In a surprising geopolitical maneuver, Indian Prime Minister Narendra Modi is set to visit China for the first time in seven years. This unexpected move comes in response to U.S. President Donald Trump’s decision to impose a 50% tariff on Indian goods, a significant economic blow that has pushed India into economic-emergency mode. The tariff makes India the second BRICS member, after Brazil, to face such a penalty from the United States.
The announcement follows Trump’s aggressive tariff policies, which have already impacted Brazil and South Africa. Brazil faced tariffs ostensibly due to its handling of former President Jair Bolsonaro’s alleged coup attempt, while South Africa was hit with a 30% tariff, the highest in sub-Saharan Africa. Other African nations like Nigeria, Ghana, Lesotho, and Zimbabwe face a comparatively lower 15% tariff.
Modi’s Strategic Shift Toward China
Facing the economic pressures of a 50% tariff, Modi has opted to attend the multilateral Shanghai Cooperation Organization meeting in Beijing on August 31, rather than heading to Washington. This decision signals a potential pivot in India’s diplomatic and economic strategies, as Modi seeks to mitigate the impact of U.S. tariffs by strengthening ties with China.
Trump’s tariff measures are partly motivated by his dissatisfaction with BRICS members’ efforts to challenge the U.S. dollar’s dominance as the world’s reserve currency. He accuses the bloc of aligning with “anti-American policies,” further escalating tensions.
“For Modi’s unbalanced economy, a 50% tariff is essentially a ‘trade embargo’ against the world’s biggest democracy, long a vital counterweight against China’s regional ambitions,” say economists at Nomura Holdings.
Economic Implications for India
The tariffs threaten to undermine India’s position as an emerging manufacturing hub. Economist Shilan Shah from Capital Economics warns that the 50% tax is “large enough to have a material impact” on India’s economy, which is the fifth-largest globally. In 2024, India exported $87.4 billion worth of goods to the U.S., its largest trading partner.
Particularly vulnerable sectors include gems and jewellery, apparel, textiles, and chemicals. UBS economist Tanvee Gupta Jain suggests these industries might receive targeted government support to cushion the blow. Meanwhile, Rajat Agarwal, a strategist at Societe Generale, notes that the tariffs have already caused a weaker Indian rupee and increased currency volatility, affecting foreign investment flows.
Global Trade Dynamics and U.S. Relations
Trump’s tariffs on India could mark a pivotal moment in his broader trade war strategy. As Modi and Chinese President Xi Jinping meet, the dynamics between India and China could shift, complicating Trump’s efforts to secure a “grand bargain” trade deal with China. Recent tariff agreements with Japan and the European Union have already led to confusion and disputes over terms, particularly concerning automotive imports.
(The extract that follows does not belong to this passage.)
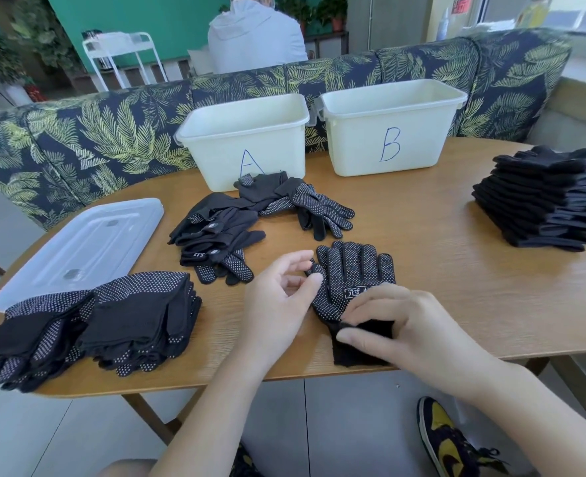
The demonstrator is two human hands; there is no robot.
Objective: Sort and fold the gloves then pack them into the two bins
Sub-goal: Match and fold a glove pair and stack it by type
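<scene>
A black dotted glove (348, 277) lies flat, fingers pointing away, near the table's front edge. My right hand (398, 328) rests on its cuff, thumb and fingers pinching the black cuff fabric. My left hand (281, 297) hovers at the glove's left side, fingers loosely curled, fingertips at its thumb. A loose pile of unsorted black gloves (236, 228) lies in front of bin A (247, 139). Bin B (391, 129) stands to its right. Folded dotted gloves (140, 315) are stacked at the front left. A tall stack of folded plain black gloves (546, 197) sits at the right.
A translucent lid (78, 246) lies on the wooden table (439, 256) at the left. A leaf-patterned sofa back (112, 132) runs behind the bins. A person in a grey hoodie (255, 36) sits beyond it. My yellow-black shoe (446, 438) shows below the table.
</scene>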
Richard Katz, from the Japan Economy Watch newsletter, highlights that U.S. automakers are concerned about being disadvantaged by Trump’s agreements with Japan and Europe, which allow for lower tariffs on their imports compared to those from Canada and Mexico.
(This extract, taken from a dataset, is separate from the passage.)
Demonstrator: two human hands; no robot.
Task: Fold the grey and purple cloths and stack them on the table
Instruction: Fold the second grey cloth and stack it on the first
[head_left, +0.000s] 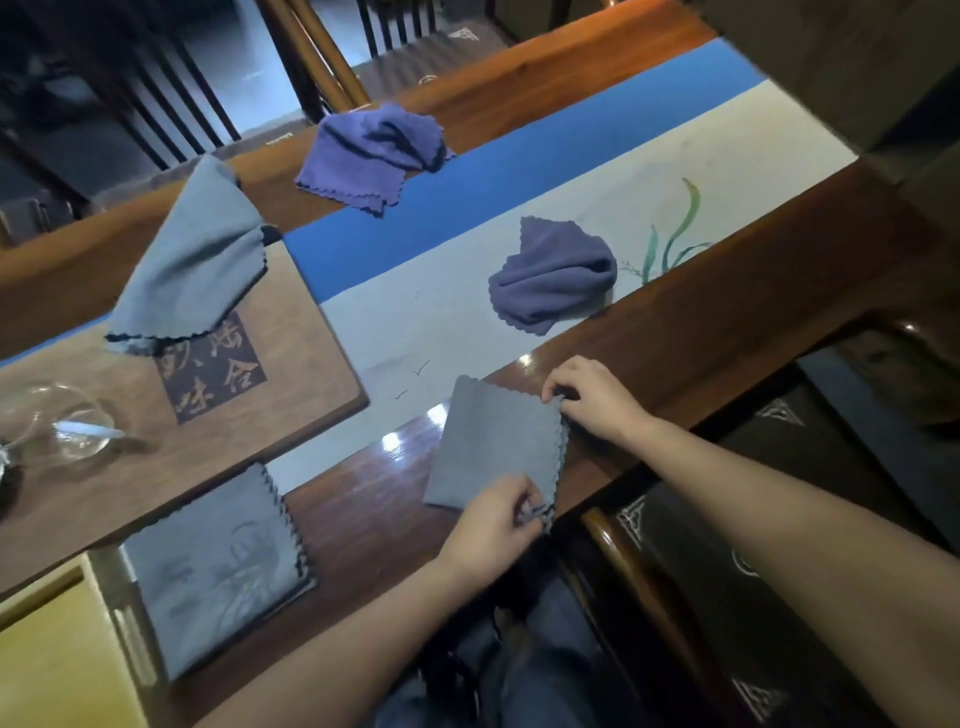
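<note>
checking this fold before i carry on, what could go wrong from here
1. The grey cloth lies right at the table's near edge, with both the left hand and the right hand pinching its edge-side corners; it could slide off if released carelessly.
2. The folded grey cloth sits apart, so carrying this one over may undo the fold.
3. The glass cup beside the crumpled grey cloth could get knocked when reaching there.

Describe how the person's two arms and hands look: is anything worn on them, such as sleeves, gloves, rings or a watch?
Both forearms are bare as far as the picture shows them; no sleeve reaches into view. The left hand and the right hand wear no gloves. No ring, watch or bracelet shows on the fingers or wrists. The picture is slightly soft, so a very thin ring could be missed.
</note>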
In Europe, Trump demands that the EU purchase $750 billion of U.S. oil and gas, a move that European Commission President Ursula von der Leyen has resisted, citing the inability to force private companies into such deals for political reasons.
Domestic Reactions and Future Prospects
Back in India, Modi reassures key political constituencies, such as farmers, that he will not compromise their interests for U.S. demands. At an agricultural conference in New Delhi, Modi stated, “I will never compromise on the interests of farmers, livestock owners, and fishermen.”
India’s Gem and Jewellery Export Promotion Council has expressed deep concern over the tariffs, warning of disruptions to critical supply chains and threats to thousands of livelihoods. Business leaders like Anand Mahindra urge the government to improve the ease of doing business to counteract the economic risks posed by the tariffs.
Billionaire Anand Mahindra emphasizes, “We cannot fault others for putting their nations first, but we should be moved to make our own nation greater than ever.”
While some economists, such as those at Barclays, believe the tariffs will inflict visible damage on India, they also note that the domestic orientation of India’s economy could limit the pain. Morgan Stanley economist Bani Gambhir suggests that the Reserve Bank of India may need to increase efforts to boost growth, potentially through interest rate cuts and pausing fiscal consolidation efforts.
As BRICS members convened in Rio de Janeiro to discuss a potential rival currency to the U.S. dollar, Trump’s actions may inadvertently strengthen ties between India and China, two historically uneasy partners within the bloc. Economist Sarah Tan from Moody’s Analytics notes the difficulty BRICS faces in achieving its currency goals with India and China at odds, but Trump’s tariffs could change this dynamic.
As Modi’s visit to China unfolds, the world watches closely to see how this new alliance might reshape global economic and political landscapes, potentially surprising Washington and altering the balance of power.